╭─ Data block
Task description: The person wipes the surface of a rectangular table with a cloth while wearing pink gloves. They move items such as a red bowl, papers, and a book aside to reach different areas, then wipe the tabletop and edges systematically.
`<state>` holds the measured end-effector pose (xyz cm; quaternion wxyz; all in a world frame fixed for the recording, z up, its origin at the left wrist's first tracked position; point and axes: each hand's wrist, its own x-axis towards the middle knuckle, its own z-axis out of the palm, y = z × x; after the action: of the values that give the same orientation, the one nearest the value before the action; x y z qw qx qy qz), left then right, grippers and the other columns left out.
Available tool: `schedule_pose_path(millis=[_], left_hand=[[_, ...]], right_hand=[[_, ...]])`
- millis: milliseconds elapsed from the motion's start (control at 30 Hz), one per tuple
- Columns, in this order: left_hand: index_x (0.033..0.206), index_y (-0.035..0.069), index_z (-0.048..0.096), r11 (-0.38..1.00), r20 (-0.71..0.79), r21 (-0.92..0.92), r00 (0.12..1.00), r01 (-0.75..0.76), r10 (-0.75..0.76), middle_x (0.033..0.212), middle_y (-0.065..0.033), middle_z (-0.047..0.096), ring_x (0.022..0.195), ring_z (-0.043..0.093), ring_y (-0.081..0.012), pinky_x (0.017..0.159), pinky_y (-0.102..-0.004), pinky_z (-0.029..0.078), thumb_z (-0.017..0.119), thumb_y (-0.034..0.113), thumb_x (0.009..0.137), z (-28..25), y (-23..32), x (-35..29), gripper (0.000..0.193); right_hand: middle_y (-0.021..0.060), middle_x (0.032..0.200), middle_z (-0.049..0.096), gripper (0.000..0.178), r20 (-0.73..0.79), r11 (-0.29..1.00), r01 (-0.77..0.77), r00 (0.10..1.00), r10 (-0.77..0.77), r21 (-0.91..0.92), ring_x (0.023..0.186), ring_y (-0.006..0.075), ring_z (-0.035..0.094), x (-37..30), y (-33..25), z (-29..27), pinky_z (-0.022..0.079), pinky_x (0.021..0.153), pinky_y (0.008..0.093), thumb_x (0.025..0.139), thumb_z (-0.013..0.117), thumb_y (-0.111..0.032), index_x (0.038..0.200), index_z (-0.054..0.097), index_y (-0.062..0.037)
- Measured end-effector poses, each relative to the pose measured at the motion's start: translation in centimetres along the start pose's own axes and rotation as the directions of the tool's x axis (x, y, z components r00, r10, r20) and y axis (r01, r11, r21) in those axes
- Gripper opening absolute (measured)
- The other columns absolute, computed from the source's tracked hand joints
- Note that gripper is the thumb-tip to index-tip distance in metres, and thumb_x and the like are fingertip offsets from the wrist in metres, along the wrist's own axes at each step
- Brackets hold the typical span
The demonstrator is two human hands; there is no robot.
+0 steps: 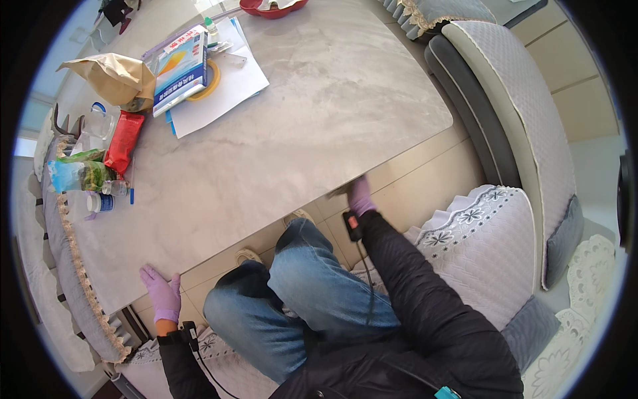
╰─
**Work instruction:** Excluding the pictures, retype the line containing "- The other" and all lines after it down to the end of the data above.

**Problem solution:**
- The other columns absolute, computed from the source's tracked hand joints
- Note that gripper is the thumb-tip to index-tip distance in metres, and thumb_x and the like are fingertip offsets from the wrist in metres, along the wrist's own axes at each step
- Brackets hold the typical span
The demonstrator is two human hands; there is no robot.
+0 steps: 

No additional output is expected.